▶ Description of the task:
Each line from the one holding "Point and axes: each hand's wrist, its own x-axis" through the final line of the data below is to be given again exactly, and no other line is to appear.

▶ Data records:
-------------------------

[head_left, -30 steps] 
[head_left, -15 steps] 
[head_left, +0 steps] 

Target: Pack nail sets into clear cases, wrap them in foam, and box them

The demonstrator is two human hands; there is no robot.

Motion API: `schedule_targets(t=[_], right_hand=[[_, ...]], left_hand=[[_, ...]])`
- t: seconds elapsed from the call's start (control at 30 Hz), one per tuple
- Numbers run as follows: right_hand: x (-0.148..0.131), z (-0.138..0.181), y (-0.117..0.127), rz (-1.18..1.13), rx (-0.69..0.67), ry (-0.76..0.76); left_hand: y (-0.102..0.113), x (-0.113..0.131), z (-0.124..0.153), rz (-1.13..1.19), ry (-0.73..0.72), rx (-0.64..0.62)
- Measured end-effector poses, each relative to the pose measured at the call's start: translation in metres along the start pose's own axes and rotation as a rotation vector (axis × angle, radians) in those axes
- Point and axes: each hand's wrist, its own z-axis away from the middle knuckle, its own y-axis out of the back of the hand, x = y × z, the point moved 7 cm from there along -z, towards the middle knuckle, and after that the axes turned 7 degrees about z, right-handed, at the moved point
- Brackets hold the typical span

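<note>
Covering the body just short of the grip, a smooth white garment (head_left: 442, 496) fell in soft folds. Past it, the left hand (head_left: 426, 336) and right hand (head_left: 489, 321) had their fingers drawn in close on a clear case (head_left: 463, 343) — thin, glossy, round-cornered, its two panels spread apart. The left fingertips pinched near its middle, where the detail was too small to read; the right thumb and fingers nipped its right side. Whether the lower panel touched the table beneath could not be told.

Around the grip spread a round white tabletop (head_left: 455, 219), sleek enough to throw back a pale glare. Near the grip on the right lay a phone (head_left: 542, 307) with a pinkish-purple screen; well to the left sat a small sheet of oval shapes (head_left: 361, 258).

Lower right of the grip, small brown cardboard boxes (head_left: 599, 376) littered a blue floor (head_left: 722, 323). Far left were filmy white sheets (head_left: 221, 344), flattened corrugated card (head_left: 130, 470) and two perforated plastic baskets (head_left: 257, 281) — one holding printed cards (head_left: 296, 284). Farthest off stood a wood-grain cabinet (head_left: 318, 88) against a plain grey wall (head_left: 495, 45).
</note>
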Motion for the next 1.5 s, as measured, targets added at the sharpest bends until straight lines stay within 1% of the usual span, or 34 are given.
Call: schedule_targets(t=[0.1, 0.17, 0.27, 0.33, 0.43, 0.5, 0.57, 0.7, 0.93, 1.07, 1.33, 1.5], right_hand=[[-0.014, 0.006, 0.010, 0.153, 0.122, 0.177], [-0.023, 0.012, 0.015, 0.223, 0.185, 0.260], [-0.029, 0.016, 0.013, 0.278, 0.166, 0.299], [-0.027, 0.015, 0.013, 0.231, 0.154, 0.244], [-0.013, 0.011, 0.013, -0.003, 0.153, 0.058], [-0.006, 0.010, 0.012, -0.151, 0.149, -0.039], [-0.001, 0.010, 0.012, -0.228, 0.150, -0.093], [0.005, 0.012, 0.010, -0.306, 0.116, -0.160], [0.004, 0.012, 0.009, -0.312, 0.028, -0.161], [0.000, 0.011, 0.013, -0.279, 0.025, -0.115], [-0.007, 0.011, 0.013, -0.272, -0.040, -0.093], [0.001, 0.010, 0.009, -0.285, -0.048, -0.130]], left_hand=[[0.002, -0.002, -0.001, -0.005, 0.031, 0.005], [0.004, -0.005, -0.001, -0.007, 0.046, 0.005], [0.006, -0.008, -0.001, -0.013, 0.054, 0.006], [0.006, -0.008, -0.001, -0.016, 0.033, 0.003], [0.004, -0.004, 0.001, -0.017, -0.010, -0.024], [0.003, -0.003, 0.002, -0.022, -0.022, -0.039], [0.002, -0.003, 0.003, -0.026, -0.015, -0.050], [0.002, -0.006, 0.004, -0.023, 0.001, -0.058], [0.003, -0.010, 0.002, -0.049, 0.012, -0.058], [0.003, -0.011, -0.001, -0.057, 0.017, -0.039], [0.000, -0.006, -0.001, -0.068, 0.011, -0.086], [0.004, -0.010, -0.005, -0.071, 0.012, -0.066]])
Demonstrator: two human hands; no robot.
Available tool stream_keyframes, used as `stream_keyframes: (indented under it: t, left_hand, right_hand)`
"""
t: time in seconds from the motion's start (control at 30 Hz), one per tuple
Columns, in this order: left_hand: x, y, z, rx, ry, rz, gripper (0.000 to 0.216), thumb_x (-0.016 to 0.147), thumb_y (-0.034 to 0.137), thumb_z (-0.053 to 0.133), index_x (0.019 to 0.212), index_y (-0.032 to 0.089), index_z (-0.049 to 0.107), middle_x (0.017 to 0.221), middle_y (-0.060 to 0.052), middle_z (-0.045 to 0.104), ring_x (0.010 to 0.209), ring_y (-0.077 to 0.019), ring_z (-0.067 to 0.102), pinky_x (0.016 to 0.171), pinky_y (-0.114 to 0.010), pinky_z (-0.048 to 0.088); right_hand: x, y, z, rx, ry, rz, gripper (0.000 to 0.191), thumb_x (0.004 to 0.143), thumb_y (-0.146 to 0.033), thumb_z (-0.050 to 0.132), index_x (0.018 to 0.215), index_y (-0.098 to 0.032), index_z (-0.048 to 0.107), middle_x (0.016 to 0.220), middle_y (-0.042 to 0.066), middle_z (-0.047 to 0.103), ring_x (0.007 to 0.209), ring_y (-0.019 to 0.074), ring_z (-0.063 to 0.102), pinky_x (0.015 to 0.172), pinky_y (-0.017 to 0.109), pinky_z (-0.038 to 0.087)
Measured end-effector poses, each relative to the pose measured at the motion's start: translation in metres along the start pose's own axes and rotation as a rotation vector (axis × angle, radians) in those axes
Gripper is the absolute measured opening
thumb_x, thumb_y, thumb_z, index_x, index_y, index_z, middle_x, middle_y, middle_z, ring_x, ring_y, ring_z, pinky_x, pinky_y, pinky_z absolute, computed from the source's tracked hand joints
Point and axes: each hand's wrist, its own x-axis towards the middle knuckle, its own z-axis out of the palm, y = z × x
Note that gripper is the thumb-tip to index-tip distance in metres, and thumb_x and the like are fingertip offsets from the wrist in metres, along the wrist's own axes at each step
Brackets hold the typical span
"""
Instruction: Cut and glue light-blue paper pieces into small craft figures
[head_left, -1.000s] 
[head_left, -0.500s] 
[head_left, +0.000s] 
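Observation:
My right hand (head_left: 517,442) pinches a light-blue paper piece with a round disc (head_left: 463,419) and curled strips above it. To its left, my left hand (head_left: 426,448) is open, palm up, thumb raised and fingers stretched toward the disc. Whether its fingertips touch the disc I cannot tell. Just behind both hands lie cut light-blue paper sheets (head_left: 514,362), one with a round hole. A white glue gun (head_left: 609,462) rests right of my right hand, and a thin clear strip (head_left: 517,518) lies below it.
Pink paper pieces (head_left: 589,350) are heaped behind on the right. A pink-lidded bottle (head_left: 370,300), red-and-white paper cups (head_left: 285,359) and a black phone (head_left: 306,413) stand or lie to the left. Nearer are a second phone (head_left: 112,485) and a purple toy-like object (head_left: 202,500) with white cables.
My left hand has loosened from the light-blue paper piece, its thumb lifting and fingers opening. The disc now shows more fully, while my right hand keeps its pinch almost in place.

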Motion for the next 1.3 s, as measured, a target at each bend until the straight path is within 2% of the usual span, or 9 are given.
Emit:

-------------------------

▶ Response area:
Point and axes: each hand's wrist, its own x-axis towards the middle knuckle, its own z-axis out of the palm, y = z × x
Note that gripper is the thumb-tip to index-tip distance in metres, and thumb_x and the like are fingertip offsets from the wrist in metres, along the wrist's own axes at each step
Brackets hold the typical span
"""
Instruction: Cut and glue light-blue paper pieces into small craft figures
[head_left, -1.000s] 
[head_left, -0.500s] 
[head_left, +0.000s] 
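Observation:
My right hand (head_left: 517,442) pinches a light-blue paper piece with a round disc (head_left: 463,419) and curled strips above it. To its left, my left hand (head_left: 426,448) is open, palm up, thumb raised and fingers stretched toward the disc. Whether its fingertips touch the disc I cannot tell. Just behind both hands lie cut light-blue paper sheets (head_left: 514,362), one with a round hole. A white glue gun (head_left: 609,462) rests right of my right hand, and a thin clear strip (head_left: 517,518) lies below it.
Pink paper pieces (head_left: 589,350) are heaped behind on the right. A pink-lidded bottle (head_left: 370,300), red-and-white paper cups (head_left: 285,359) and a black phone (head_left: 306,413) stand or lie to the left. Nearer are a second phone (head_left: 112,485) and a purple toy-like object (head_left: 202,500) with white cables.
My left hand has loosened from the light-blue paper piece, its thumb lifting and fingers opening. The disc now shows more fully, while my right hand keeps its pinch almost in place.
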
Motion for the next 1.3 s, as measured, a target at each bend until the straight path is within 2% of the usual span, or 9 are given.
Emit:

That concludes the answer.